What a complete sentence is: Took sentence strips, color coded nouns, verbs and finishers. Gave each of 5 groups a bunch of possibilities with a “Bank of Punctuation.” Gave kids 5 minutes to build complete, perfectly-punctuated sentences. Had to explain, “why they needed a comma or an exclamation point instead of a period.”
(me – audience is entirely engaged!)
Boys have less access to sensory details. This makes it more difficult for them to integrate those details into their writing.
Inverse relationship between quality of illustration and volume (quality?) of writing.
Bring in music to create a mood, think of colors that would create a mood and THEN put that mood into words. Need to do more priming of the pump for boys.
Putting vocab. words to music. Spelling words with elbows and then backsides. (hilarious!)
Too many words make the ideas too difficult. 8 purposes of writing simplifies things.

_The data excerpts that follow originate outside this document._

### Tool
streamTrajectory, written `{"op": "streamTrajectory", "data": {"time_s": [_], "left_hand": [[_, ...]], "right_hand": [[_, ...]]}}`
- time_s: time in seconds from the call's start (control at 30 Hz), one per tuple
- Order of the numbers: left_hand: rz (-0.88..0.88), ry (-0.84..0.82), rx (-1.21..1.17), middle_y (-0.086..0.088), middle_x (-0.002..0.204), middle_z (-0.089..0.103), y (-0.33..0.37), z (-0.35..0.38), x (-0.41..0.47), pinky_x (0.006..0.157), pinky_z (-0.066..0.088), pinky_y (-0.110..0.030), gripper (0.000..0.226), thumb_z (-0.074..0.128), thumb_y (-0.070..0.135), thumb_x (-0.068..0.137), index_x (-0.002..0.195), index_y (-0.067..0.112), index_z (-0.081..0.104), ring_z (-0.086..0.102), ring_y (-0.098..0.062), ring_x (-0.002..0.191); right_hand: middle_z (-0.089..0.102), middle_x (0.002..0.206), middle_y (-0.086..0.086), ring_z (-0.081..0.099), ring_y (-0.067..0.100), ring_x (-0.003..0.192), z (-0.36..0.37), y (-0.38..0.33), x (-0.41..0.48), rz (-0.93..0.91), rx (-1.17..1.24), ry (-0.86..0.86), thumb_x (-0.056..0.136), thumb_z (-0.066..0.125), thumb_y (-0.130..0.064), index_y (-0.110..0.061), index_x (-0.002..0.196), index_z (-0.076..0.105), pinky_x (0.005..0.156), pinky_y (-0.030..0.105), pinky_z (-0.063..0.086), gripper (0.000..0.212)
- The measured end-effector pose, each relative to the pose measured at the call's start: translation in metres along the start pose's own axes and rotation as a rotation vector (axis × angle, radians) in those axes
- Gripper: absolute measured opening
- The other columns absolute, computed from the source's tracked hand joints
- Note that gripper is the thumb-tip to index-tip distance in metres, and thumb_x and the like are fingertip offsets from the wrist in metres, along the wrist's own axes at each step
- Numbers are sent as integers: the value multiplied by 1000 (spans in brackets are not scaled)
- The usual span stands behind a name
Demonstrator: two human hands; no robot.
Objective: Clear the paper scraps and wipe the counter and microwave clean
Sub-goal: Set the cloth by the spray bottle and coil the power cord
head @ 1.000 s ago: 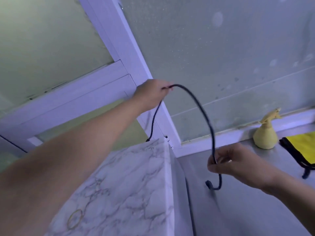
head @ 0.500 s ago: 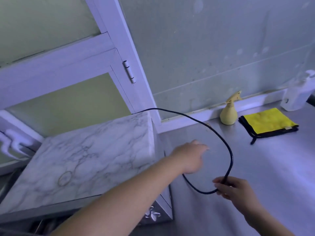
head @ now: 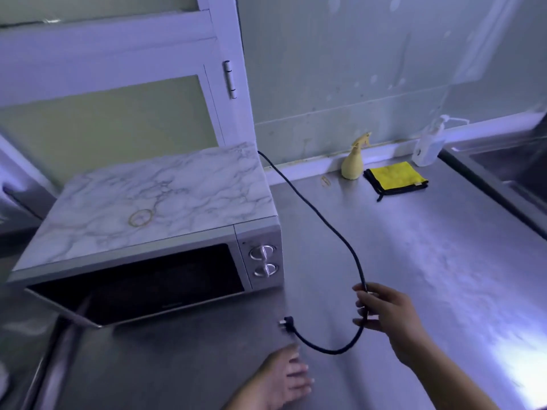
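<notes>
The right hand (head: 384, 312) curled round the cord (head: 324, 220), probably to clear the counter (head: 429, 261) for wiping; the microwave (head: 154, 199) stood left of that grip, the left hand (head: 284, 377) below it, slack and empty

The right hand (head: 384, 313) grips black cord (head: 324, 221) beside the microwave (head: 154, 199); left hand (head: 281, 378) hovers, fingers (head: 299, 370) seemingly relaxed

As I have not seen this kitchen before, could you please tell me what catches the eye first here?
A black cord loops from behind the marble-topped microwave through the right hand, its plug free by the microwave's front corner. A yellow cloth lies on the steel counter beside a spray bottle.
</notes>
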State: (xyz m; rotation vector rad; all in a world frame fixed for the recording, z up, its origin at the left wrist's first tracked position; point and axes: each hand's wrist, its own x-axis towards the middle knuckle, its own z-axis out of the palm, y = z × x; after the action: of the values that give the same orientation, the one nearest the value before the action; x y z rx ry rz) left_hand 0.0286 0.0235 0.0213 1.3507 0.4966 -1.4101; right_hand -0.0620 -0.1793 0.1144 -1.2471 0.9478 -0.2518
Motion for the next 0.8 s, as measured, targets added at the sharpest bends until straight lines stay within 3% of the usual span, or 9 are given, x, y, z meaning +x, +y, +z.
{"op": "streamTrajectory", "data": {"time_s": [0.13, 0.37, 0.53, 0.7, 0.8], "left_hand": [[44, -51, -585, -25, 111, 69, -28, -28, -3, 80, 54, -47, 38, 49, 26, 104, 122, -5, 58, 66, -38, 98], [248, -251, -962, -12, 116, 72, -39, -77, -39, 64, 60, -35, 20, 53, 14, 101, 107, 5, 70, 76, -22, 80], [473, -406, -936, -5, 113, 73, -13, -89, -82, 66, 61, -36, 21, 57, 19, 98, 115, 15, 69, 75, -19, 89], [755, -510, -751, -2, 111, 72, 19, -97, -124, 70, 60, -39, 22, 59, 16, 93, 113, 22, 67, 72, -18, 96], [898, -466, -588, -5, 102, 70, 33, -91, -137, 70, 60, -38, 28, 59, 13, 93, 118, 24, 64, 70, -19, 91]], "right_hand": [[60, 70, 11, 59, 22, 66, 24, 18, -49, 22, -7, -38, 95, 63, -5, 0, 99, 74, 66, 43, 61, 13], [59, 69, 5, 60, 16, 64, 70, 9, -88, 15, 107, -58, 97, 61, -10, -4, 99, 74, 67, 37, 61, 15], [54, 69, 5, 56, 14, 55, 73, 3, -96, 87, 335, -39, 99, 57, -9, -2, 106, 70, 56, 25, 55, 17], [55, 69, 7, 57, 16, 57, 72, 8, -91, 149, 432, -93, 98, 57, -8, 0, 109, 69, 57, 25, 58, 18], [54, 68, 7, 56, 17, 58, 69, 12, -83, 181, 490, -120, 97, 56, -6, 2, 110, 68, 56, 25, 57, 19]]}}
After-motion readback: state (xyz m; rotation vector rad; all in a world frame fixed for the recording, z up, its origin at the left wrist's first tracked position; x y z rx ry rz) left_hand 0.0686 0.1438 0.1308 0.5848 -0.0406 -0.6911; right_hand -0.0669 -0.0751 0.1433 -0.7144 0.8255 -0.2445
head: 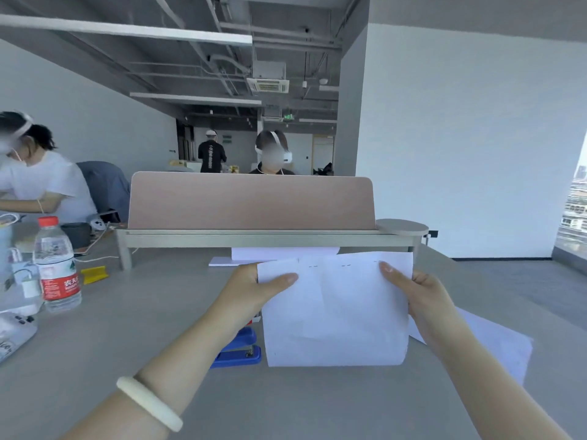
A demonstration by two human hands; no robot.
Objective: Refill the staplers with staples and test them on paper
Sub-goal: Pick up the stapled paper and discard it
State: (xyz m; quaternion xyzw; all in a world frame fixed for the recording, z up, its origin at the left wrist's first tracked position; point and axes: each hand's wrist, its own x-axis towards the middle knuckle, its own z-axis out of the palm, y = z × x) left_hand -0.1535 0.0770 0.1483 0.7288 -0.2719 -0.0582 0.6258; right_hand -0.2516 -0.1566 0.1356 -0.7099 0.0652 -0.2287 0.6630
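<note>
I hold a white sheet of paper (336,315) up above the grey desk (127,360). My left hand (251,287) grips its upper left corner and my right hand (422,296) grips its upper right edge. Small staple marks run along the sheet's top edge. A blue stapler (238,350) lies on the desk below my left wrist, partly hidden behind the paper and my arm. A small red item peeks out just above the stapler.
More white paper lies under the pink desk divider (251,201) and to the right under my right arm (495,341). A water bottle (55,265), a charger and a yellow object (93,274) stand at the left. People sit nearby.
</note>
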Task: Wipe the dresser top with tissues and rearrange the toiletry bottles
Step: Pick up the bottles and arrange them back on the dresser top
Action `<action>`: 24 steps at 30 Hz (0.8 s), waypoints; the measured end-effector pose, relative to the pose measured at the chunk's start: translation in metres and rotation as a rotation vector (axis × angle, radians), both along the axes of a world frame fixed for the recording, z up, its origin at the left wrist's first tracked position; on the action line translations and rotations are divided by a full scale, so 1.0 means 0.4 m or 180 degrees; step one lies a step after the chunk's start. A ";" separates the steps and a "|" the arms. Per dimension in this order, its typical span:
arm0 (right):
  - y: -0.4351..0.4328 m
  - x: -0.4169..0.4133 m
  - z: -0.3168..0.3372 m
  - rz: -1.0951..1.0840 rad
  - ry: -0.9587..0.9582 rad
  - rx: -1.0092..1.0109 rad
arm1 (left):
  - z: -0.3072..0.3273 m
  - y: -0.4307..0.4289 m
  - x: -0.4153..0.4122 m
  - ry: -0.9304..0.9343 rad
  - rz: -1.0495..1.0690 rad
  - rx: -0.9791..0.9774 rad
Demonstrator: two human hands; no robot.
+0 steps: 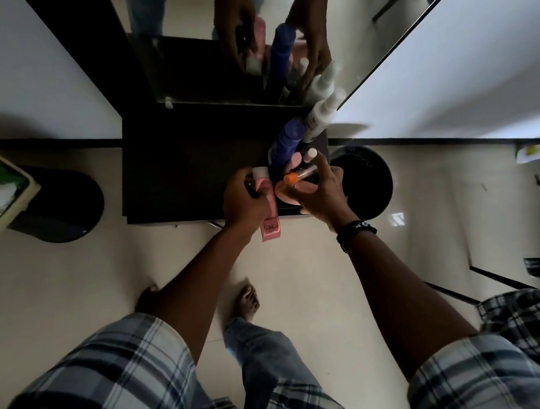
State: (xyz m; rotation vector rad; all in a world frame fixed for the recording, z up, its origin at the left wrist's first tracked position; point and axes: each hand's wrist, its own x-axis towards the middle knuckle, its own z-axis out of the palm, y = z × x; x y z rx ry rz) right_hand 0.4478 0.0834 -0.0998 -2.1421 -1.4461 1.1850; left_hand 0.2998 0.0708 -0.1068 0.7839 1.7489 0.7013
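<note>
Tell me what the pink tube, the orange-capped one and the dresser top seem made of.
Pink tube: soft plastic, matte, judging by its flat crimped end. Orange-capped tube: clear hard plastic, perhaps glass; see-through body. Dresser top: dark smooth board, likely laminated wood; dim light leaves it open.

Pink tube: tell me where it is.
Head view, centre: left hand grips the pink tube at the dresser's front edge, left of the orange-capped tube.
</note>
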 end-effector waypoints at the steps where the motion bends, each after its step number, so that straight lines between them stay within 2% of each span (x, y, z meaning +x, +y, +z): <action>1: -0.002 -0.001 0.001 -0.0004 -0.0017 0.0028 | -0.001 0.001 -0.005 0.0019 0.0036 0.0004; 5: -0.015 -0.013 0.010 -0.0065 -0.0121 0.0132 | -0.004 0.001 -0.041 0.0126 0.0141 0.0043; 12: -0.052 -0.067 0.007 -0.0565 0.0065 0.0364 | -0.013 -0.005 -0.141 0.0193 0.0307 0.0147; 19: -0.058 -0.098 0.004 -0.0734 0.0088 0.0403 | -0.010 -0.004 -0.186 0.0185 0.0425 0.0147; 24: -0.060 -0.112 0.006 -0.0711 0.0016 0.0397 | -0.009 0.003 -0.204 -0.0124 0.0556 0.0078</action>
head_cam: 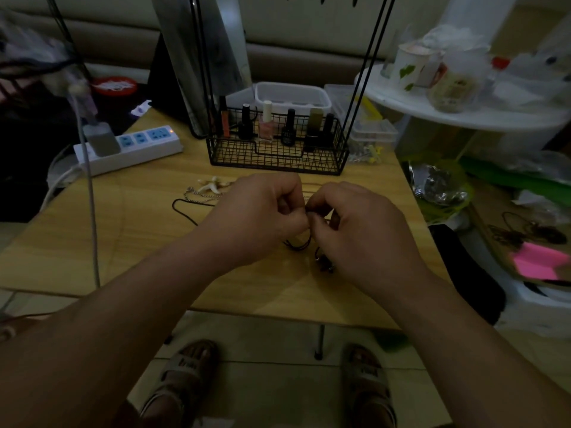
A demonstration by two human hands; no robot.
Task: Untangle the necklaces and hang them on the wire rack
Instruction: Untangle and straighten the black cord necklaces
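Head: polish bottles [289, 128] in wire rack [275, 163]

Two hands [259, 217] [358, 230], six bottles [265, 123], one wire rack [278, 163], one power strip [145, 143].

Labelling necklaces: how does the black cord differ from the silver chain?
The black cord is dark and smooth, pinched by left hand and right hand; the silver chain is pale, beaded, lying loose left of them. The chain lies nearer the wire rack than the cord's loop. Both rest on the table.
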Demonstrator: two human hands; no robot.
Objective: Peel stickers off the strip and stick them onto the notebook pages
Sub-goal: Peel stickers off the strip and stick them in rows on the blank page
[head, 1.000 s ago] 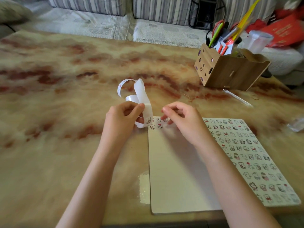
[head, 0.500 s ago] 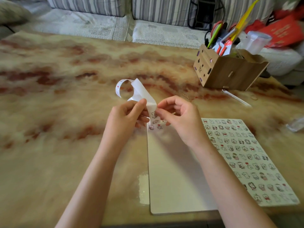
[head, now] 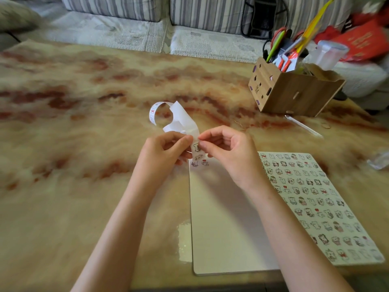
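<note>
An open notebook lies on the table: its left page (head: 223, 224) is almost blank, with a few small stickers (head: 199, 163) at its top left corner, and its right page (head: 315, 203) is covered in several rows of stickers. My left hand (head: 164, 152) pinches a curling white sticker strip (head: 181, 121) just above that corner. My right hand (head: 229, 148) pinches a sticker (head: 196, 146) on the strip's lower end with thumb and forefinger.
A wooden desk organizer (head: 294, 91) full of pens and scissors stands at the back right, with a clear plastic stick (head: 303, 125) lying in front of it. A crumpled clear wrapper (head: 379, 161) lies at the right edge. A striped sofa (head: 147, 9) runs behind the marbled table (head: 73, 144).
My right hand rose from the notebook's top left corner to the strip and took hold of a sticker on it. My left hand lifted the strip slightly.
</note>
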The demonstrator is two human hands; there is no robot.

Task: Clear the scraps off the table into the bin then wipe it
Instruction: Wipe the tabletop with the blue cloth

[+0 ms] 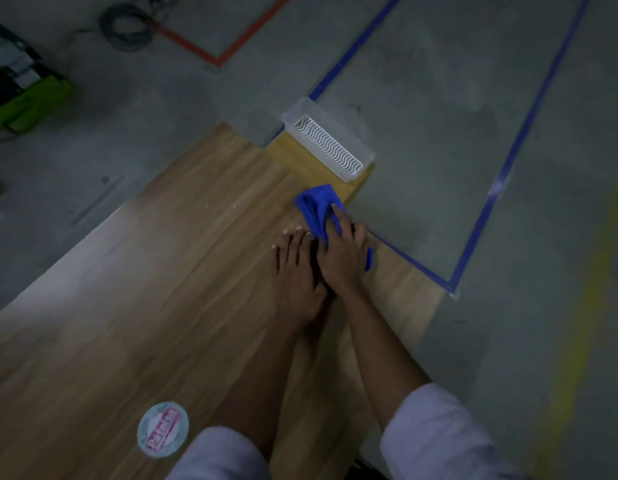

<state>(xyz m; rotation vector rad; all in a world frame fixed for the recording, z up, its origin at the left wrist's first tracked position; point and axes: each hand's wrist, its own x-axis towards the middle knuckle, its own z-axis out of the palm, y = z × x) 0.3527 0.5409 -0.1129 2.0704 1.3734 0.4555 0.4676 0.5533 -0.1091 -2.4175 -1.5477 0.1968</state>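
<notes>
The right hand (338,258) grips the blue cloth (318,209) near the counter's (145,289) edge; its fingers (335,211) are clamped on the bunched fabric, one lying straight along the top, the rest curled over it; the loose end of the cloth fans out toward 11 o'clock from the knuckles. The left hand (295,275) lies just beside it at 9 o'clock, fingers straight and apart, flat on the wood and holding nothing. The bin (330,147), a pale ribbed tub, stands at 12 o'clock beyond the cloth, at the counter's far corner. A round label (163,429) sits at 7 o'clock, well apart from the hands. Faint specks at 10 o'clock may be scraps; they are too small to tell.

The wiping stage looks to be under way. The cloth appears soft, light and limp; it would fold and slip if pinched by a corner, so a broad hold with the palm over its bunched middle should keep it flat and dragging evenly.
</notes>
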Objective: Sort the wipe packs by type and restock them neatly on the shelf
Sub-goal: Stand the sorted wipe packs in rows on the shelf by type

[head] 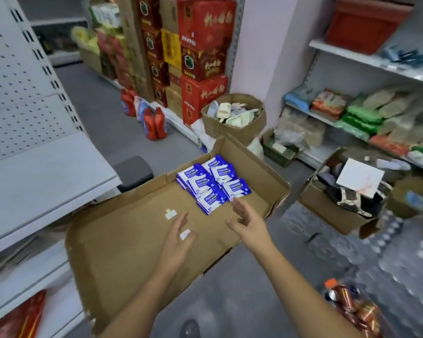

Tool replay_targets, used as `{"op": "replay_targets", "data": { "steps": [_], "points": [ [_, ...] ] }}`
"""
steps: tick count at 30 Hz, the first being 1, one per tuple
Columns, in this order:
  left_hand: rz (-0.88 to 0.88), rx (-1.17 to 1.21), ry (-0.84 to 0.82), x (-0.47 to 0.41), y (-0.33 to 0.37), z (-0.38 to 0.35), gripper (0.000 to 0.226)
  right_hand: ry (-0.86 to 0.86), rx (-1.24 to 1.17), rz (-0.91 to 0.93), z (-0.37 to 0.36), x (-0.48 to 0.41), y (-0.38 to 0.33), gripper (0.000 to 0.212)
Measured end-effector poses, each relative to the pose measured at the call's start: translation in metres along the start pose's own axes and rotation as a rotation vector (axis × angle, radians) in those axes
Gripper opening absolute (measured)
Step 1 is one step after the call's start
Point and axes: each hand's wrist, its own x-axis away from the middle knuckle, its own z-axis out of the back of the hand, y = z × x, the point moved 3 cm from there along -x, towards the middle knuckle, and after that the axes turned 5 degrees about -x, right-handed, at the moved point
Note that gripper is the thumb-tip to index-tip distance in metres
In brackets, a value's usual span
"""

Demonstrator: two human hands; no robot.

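So, the wipe packs are all sitting in the far right part of a big, shallow cardboard box on the floor. They're blue and white, lying flat and overlapping in a couple of rough rows. The cluster stretches away from the person toward the box's far wall. As far as can be told they all look like the same type, though the print is too blurry to read.

Both hands are out over the box and holding nothing. The right hand is loose, with its fingers spread and pointing up at the packs, fingertips just short of the nearest one. The left hand is also relaxed and flat over bare cardboard, lower and further left, so it's clearly the farther of the two. A small white scrap lies right by its thumb; can't tell if it's touching.

The relation that matters: the packs lie straight ahead of the right hand and off to the upper right of the left. The right hand is probably the one to grab first, with the left coming in to square up a stack.

The empty white shelf they'd probably go on is off to the left, beside the box, so any load has to swing across.
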Motion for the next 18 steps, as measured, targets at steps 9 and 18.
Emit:
{"op": "replay_targets", "data": {
  "steps": [9,18],
  "points": [
    [0.089,0.082,0.091,-0.144,-0.026,-0.074,0.052,-0.007,0.083,-0.071,0.044,-0.129,0.044,0.063],
    [0.296,0.132,0.234,-0.233,-0.08,-0.117,0.046,-0.009,0.278,-0.268,0.086,-0.253,0.105,0.045]
  ]
}}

Give them right visual-spatial tools to kids for the job you’re trying to get them to do. Visual construct must match intended verbal output.
Video games give things a better safety for pecking order movement.
Throw gender grouping into small grouping every once in a while. Expand topics that appeal to boys. Stop censoring boys interests.
“A good book for a boy is one he wants to read.” (Moloney, 2002)
In writing classroom, use “crappy prompts” to get kids to make writing their own.
“If the bum is numb, the brain is the same.”